April 12, 2007
Recess is travel time in Washington, and Congressional Democrats have wasted no time launching their own new adventures. After all, they seem to be thinking, how hard can foreign policy be? The world is full of nice folks who want to talk to you if you belong to the party that is in opposition to the Bush administration. Unfortunately, the old adage about Washington having potentially 535 secretaries of state, in addition to the one in Foggy Bottom, seems to be proving all too true with the 110th Congress.
What is the problem with having members of Congress express their own views on foreign affairs? The problem is that the result is likely to be massive confusion if this trend persists. As a consequence the White House is entirely right to denounce these efforts. Foreign policy should stop at the water's edge, and those who want to change the course of the nation's foreign policy have the opportunity to run for president, as indeed a number of Democrats are doing.
This is not to say that there is no role for Congress in this field, but through its constitutional powers this is mainly an oversight function, the right to advice and consent on foreign treaties in the case of the Senate as well as the very significant power of appropriation of funding. It is clearly also necessary for the White House to persuade Congress to support extended foreign military deployments, or run the risk of feeling the full weight of the political system's checks and balances being brought to bear.
House Speaker Nancy Pelosi's Syrian venture has by now been well digested by the media. Mrs. Pelosi had been warned by the White House against traveling to Damascus, which the White House has been working to isolate internationally for its sponsorship of terrorism and interference in Iraq. Not only did she go anyway, along with Reps. Tom Lantos, Henry Waxman and others, causing the impression that a change was taking place in U.S. foreign policy, but she also engaged in a bit of shuttle diplomacy bringing a mangled message from Israeli Prime Minister Ehud Olmert, whom the delegation had previously seen. In a different but simultaneous bit of foreign venturesomeness, Rep. Steny Hoyer went to Egypt where he managed to run into representatives of the Muslim Brotherhood, a radical group whom Secretary of State Condoleezza Rice has refused to meet.
In addition, the White House and Congress are locked in a fierce rhetorical battle over the Iraq war supplemental, a stand-off that is now in its 65th day and counting. Presidential objections to the bill focus on the deadline set therein for the withdrawal of troops from Iraq of 2008. The president has rightly threatened a veto of the funding for the troops, not only for good national-security reasons, but also because an important constitutional principle is at stake here.
It should be acknowledged that Democrats are not the only ones to engage in foreign policy. In the 1990s, then-Senate Majority Leader Bob Dole played a key role in reversing the Clinton administration's policy on Bosnia, forcing the White House to lift the arms embargo on Bosnia, which left the country in its fight for independence more or less defenseless in the face of Serbia's considerable military might. And as noted by my colleague Tod Lindberg in this space yesterday, former House Speaker Newt Gingrich took it upon himself to get mixed up in Sino-American relations, when he threw his full support behind Taiwanese President Lee Teng-hui to allow him a visit the United States against State Department inclinations.
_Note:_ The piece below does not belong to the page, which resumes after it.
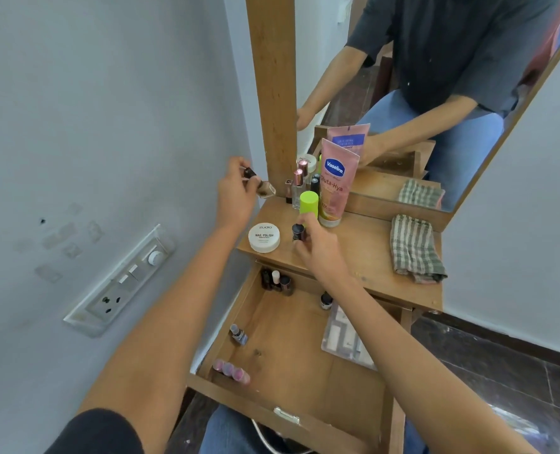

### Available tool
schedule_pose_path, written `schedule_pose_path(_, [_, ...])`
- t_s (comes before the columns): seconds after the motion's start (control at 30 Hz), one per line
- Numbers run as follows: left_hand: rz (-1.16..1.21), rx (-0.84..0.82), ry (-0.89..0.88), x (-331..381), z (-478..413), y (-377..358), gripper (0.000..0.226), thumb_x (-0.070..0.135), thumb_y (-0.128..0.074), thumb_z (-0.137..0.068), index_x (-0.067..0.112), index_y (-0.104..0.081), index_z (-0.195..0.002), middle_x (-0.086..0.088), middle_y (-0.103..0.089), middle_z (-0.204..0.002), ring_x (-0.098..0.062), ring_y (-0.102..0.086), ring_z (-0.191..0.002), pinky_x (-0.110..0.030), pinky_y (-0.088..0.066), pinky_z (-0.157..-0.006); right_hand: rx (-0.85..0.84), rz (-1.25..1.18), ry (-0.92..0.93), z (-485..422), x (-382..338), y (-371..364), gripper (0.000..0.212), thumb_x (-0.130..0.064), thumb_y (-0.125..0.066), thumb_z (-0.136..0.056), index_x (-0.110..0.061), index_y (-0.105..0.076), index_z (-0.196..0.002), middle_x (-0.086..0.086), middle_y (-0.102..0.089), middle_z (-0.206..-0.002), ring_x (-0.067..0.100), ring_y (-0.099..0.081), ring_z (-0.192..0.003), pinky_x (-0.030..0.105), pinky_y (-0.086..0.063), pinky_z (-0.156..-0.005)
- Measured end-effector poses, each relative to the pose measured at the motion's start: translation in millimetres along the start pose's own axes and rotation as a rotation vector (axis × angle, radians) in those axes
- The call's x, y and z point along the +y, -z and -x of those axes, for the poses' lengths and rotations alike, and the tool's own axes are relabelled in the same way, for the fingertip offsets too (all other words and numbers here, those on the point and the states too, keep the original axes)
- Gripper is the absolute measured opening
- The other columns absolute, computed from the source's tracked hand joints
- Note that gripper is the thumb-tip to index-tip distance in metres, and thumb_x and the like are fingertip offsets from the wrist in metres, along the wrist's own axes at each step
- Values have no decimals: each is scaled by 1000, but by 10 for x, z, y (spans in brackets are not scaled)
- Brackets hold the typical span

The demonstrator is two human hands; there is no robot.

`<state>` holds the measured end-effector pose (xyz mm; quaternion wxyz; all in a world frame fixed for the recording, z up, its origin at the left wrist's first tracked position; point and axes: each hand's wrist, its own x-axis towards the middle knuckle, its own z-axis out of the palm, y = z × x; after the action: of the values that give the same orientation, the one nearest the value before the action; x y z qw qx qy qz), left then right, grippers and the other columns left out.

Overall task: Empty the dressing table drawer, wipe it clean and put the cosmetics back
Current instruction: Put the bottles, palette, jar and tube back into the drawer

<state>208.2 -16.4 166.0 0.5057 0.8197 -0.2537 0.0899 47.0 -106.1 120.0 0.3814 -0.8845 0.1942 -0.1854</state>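
The wooden drawer (304,362) stands pulled open below the dressing table top (363,244). My left hand (236,194) holds a beige foundation bottle (267,189) with a dark cap, raised near the mirror's wooden frame. My right hand (317,247) grips a small dark bottle (297,232) just above the table top. On the top stand a white nail polish remover jar (264,237), a green-capped bottle (308,202), a pink Vaseline tube (335,185) and several small bottles. Inside the drawer lie a few dark bottles (277,281), a small spray bottle (239,334), pink-capped bottles (231,370) and a flat clear pack (345,339).
A folded checked cloth (414,249) lies on the right of the table top. The mirror (435,93) rises behind the cosmetics. A switch and socket panel (124,283) is on the wall to the left. A metal handle (286,415) sits on the drawer front.
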Motion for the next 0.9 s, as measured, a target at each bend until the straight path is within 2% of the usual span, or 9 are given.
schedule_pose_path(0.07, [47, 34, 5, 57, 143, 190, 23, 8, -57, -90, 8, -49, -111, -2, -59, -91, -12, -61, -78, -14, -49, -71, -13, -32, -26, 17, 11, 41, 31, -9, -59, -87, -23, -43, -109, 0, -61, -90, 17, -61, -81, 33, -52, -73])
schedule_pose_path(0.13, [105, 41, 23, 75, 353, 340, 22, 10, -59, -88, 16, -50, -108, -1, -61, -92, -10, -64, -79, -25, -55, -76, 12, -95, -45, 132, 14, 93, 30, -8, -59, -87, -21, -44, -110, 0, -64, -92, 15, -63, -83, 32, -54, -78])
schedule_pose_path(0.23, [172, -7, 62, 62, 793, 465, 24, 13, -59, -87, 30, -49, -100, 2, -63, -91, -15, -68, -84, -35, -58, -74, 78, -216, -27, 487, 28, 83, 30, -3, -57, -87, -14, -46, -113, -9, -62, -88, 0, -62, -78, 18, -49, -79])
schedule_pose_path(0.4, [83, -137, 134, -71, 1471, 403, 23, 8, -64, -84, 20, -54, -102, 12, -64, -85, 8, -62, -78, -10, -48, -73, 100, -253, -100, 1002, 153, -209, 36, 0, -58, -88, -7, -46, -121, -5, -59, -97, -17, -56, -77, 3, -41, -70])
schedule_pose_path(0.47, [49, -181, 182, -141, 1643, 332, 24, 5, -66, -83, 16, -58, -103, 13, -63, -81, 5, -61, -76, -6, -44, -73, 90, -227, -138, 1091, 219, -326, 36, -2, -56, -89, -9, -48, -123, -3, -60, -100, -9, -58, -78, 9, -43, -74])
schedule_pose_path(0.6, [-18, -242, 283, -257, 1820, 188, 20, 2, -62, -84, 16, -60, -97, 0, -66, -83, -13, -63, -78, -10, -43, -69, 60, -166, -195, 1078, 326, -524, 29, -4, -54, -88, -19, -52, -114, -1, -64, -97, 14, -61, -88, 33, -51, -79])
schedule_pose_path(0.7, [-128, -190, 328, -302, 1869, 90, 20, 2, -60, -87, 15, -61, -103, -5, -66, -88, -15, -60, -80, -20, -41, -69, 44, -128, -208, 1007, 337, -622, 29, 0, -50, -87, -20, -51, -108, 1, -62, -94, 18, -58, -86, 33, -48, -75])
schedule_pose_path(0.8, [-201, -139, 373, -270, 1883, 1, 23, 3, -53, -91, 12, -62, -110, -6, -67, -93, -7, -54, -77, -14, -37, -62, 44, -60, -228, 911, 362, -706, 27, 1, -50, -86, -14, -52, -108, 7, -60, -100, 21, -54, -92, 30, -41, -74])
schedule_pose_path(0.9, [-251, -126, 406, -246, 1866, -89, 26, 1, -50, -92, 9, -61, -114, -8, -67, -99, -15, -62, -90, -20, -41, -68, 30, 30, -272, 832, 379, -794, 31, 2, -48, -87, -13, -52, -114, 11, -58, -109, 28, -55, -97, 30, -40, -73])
The case becomes even more problematic, though, when congressional members take it upon themselves to act as diplomats and military commanders. Nor are American presidents uniquely sensitive to this issue. When French presidential contender Nicolas Sarkozy came to Washington last year and gave a hugely pro-American speech at the Woodrow Wilson Center, he was fiercely denounced by President Jacques Chirac, who not only did not agree, but also undoubtedly felt his jealously guarded presidential turf being invaded.
Particularly at a time of war, such as today, members of Congress should be especially careful about falling for the temptation to forge their own foreign policy. Were they to claim the White House in 2008, they would have time enough to do that. It is a right, though, that has to be conferred by the American people first.
Helle Dale is director of the Douglas and Sarah Allison Center for Foreign Policy Studies at the Heritage Foundation.